INFORMATION PROVIDED:
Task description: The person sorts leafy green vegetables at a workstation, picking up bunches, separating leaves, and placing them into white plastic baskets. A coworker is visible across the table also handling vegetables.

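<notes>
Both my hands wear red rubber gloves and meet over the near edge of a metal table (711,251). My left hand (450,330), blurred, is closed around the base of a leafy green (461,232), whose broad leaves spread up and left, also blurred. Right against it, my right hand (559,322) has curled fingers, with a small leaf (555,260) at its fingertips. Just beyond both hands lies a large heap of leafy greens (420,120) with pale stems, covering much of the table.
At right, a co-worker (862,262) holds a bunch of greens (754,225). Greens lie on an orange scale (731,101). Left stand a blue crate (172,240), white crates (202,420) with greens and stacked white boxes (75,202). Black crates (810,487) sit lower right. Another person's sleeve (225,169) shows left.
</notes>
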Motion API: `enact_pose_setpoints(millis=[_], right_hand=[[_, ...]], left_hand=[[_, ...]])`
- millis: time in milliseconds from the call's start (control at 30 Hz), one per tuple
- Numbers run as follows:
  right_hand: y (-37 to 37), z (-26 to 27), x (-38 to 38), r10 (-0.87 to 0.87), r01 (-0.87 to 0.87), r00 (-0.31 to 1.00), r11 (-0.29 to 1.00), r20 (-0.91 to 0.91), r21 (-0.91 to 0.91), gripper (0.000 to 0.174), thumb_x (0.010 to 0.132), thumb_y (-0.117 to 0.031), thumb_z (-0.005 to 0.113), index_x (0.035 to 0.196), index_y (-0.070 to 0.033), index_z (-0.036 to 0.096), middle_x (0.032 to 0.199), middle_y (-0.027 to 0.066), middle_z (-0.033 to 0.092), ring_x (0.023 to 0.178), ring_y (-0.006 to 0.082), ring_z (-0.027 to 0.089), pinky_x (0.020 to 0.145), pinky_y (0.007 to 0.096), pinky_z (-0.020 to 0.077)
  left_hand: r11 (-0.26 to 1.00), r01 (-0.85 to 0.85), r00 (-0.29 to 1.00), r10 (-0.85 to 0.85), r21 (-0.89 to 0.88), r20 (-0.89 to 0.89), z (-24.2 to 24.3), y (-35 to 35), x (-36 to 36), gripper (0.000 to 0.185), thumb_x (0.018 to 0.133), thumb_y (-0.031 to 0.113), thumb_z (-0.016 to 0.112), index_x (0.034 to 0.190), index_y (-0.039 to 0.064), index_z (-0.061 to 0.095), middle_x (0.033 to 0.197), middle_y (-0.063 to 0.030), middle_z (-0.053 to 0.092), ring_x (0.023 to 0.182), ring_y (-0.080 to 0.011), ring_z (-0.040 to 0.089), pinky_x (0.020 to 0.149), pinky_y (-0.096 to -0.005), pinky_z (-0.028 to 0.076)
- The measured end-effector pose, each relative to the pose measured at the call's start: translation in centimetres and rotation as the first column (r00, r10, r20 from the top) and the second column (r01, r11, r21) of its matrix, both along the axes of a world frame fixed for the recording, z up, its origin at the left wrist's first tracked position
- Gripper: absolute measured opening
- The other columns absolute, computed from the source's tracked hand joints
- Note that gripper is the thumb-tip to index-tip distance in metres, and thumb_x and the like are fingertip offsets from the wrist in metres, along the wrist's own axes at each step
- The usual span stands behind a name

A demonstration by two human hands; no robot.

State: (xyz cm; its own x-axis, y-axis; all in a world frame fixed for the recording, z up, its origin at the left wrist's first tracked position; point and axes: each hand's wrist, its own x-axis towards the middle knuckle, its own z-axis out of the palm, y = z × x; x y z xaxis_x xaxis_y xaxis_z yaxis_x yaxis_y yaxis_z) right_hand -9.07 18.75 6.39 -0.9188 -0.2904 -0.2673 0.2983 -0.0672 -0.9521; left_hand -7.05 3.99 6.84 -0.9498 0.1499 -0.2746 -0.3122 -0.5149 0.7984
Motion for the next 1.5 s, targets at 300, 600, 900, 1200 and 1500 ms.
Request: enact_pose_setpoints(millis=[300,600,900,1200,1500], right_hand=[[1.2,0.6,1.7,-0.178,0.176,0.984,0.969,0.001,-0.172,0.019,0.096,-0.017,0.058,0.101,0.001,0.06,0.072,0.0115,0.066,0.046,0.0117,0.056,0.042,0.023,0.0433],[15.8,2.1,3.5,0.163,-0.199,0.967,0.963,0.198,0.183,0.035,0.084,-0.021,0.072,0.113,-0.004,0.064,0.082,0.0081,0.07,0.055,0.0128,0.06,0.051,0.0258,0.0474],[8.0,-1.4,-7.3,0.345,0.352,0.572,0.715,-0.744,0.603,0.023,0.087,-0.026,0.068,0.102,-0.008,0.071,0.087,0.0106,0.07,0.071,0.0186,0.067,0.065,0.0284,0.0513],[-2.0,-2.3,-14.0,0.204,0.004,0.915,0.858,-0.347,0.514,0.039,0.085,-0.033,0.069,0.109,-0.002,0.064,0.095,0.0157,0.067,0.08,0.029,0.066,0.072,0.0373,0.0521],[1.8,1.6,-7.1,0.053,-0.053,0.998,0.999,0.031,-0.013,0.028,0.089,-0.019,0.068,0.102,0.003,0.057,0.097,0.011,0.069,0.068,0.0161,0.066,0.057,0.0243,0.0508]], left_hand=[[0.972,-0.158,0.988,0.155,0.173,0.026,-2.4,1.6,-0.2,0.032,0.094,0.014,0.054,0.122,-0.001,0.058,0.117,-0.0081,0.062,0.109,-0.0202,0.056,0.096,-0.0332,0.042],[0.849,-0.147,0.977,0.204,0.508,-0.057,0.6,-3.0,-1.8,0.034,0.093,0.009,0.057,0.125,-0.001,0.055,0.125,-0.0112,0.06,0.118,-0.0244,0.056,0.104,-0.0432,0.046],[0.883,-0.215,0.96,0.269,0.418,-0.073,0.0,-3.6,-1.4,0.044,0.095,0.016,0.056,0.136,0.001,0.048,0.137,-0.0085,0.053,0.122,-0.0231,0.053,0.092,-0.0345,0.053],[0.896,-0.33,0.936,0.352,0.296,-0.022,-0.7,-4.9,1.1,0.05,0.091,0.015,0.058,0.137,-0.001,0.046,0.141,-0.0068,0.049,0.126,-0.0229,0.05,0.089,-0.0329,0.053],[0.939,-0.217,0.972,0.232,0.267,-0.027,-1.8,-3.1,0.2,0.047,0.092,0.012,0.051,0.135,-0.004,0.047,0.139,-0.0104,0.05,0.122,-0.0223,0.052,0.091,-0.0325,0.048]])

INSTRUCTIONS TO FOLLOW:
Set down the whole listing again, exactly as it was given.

RESULT OF THE TASK:
Task description: The person sorts leafy green vegetables at a workstation, picking up bunches, separating leaves, and placing them into white plastic baskets. A coworker is visible across the table also handling vegetables.

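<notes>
Both my hands wear red rubber gloves and meet over the near edge of a metal table (711,251). My left hand (450,330), blurred, is closed around the base of a leafy green (461,232), whose broad leaves spread up and left, also blurred. Right against it, my right hand (559,322) has curled fingers, with a small leaf (555,260) at its fingertips. Just beyond both hands lies a large heap of leafy greens (420,120) with pale stems, covering much of the table.
At right, a co-worker (862,262) holds a bunch of greens (754,225). Greens lie on an orange scale (731,101). Left stand a blue crate (172,240), white crates (202,420) with greens and stacked white boxes (75,202). Black crates (810,487) sit lower right. Another person's sleeve (225,169) shows left.
</notes>
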Motion API: `enact_pose_setpoints(millis=[_], right_hand=[[_, ...]], left_hand=[[_, ...]])`
- millis: time in milliseconds from the call's start (control at 30 Hz), one per tuple
- Numbers run as follows:
  right_hand: y (-37 to 37), z (-26 to 27), x (-38 to 38), r10 (-0.87 to 0.87), r01 (-0.87 to 0.87), r00 (-0.31 to 1.00), r11 (-0.29 to 1.00), r20 (-0.91 to 0.91), r21 (-0.91 to 0.91), gripper (0.000 to 0.174), thumb_x (0.010 to 0.132), thumb_y (-0.117 to 0.031), thumb_z (-0.005 to 0.113), index_x (0.035 to 0.196), index_y (-0.070 to 0.033), index_z (-0.036 to 0.096), middle_x (0.032 to 0.199), middle_y (-0.027 to 0.066), middle_z (-0.033 to 0.092), ring_x (0.023 to 0.178), ring_y (-0.006 to 0.082), ring_z (-0.027 to 0.089), pinky_x (0.020 to 0.145), pinky_y (0.007 to 0.096), pinky_z (-0.020 to 0.077)
  left_hand: r11 (-0.26 to 1.00), r01 (-0.85 to 0.85), r00 (-0.29 to 1.00), r10 (-0.85 to 0.85), r21 (-0.89 to 0.88), r20 (-0.89 to 0.89), z (-24.2 to 24.3), y (-35 to 35), x (-36 to 36), gripper (0.000 to 0.185), thumb_x (0.018 to 0.133), thumb_y (-0.031 to 0.113), thumb_z (-0.016 to 0.112), index_x (0.034 to 0.190), index_y (-0.039 to 0.064), index_z (-0.061 to 0.095), middle_x (0.033 to 0.197), middle_y (-0.063 to 0.030), middle_z (-0.053 to 0.092), ring_x (0.023 to 0.182), ring_y (-0.080 to 0.011), ring_z (-0.040 to 0.089), pinky_x (0.020 to 0.149), pinky_y (-0.096 to -0.005), pinky_z (-0.028 to 0.076)
- The measured end-effector pose, each relative to the pose measured at the call's start: translation in centimetres and rotation as the first column (r00, r10, r20 from the top) and the second column (r01, r11, r21) of its matrix, both along the axes of a world frame fixed for the recording, z up, its origin at the left wrist's first tracked position
- Gripper: absolute measured opening
- The other columns absolute, computed from the source's tracked hand joints
- Note that gripper is the thumb-tip to index-tip distance in metres, and thumb_x and the like are fingertip offsets from the wrist in metres, along the wrist's own axes at each step
- The usual span stands behind a name

A demonstration by two human hands; no robot.

State: (xyz cm; its own x-axis, y-axis; all in a world frame fixed for the recording, z up, its origin at the left wrist's first tracked position; point and axes: each hand's wrist, its own x-axis towards the middle knuckle, its own z-axis out of the palm, y = z × x; x y z xaxis_x xaxis_y xaxis_z yaxis_x yaxis_y yaxis_z) right_hand -9.07 18.75 6.39 -0.9188 -0.2904 -0.2673 0.2983 -0.0672 -0.9521; left_hand -7.05 3.99 6.84 -0.9498 0.1499 -0.2746 -0.3122 -0.5149 0.7984
Motion for the next 1.5 s, targets at 300, 600, 900, 1200 and 1500 ms.
Request: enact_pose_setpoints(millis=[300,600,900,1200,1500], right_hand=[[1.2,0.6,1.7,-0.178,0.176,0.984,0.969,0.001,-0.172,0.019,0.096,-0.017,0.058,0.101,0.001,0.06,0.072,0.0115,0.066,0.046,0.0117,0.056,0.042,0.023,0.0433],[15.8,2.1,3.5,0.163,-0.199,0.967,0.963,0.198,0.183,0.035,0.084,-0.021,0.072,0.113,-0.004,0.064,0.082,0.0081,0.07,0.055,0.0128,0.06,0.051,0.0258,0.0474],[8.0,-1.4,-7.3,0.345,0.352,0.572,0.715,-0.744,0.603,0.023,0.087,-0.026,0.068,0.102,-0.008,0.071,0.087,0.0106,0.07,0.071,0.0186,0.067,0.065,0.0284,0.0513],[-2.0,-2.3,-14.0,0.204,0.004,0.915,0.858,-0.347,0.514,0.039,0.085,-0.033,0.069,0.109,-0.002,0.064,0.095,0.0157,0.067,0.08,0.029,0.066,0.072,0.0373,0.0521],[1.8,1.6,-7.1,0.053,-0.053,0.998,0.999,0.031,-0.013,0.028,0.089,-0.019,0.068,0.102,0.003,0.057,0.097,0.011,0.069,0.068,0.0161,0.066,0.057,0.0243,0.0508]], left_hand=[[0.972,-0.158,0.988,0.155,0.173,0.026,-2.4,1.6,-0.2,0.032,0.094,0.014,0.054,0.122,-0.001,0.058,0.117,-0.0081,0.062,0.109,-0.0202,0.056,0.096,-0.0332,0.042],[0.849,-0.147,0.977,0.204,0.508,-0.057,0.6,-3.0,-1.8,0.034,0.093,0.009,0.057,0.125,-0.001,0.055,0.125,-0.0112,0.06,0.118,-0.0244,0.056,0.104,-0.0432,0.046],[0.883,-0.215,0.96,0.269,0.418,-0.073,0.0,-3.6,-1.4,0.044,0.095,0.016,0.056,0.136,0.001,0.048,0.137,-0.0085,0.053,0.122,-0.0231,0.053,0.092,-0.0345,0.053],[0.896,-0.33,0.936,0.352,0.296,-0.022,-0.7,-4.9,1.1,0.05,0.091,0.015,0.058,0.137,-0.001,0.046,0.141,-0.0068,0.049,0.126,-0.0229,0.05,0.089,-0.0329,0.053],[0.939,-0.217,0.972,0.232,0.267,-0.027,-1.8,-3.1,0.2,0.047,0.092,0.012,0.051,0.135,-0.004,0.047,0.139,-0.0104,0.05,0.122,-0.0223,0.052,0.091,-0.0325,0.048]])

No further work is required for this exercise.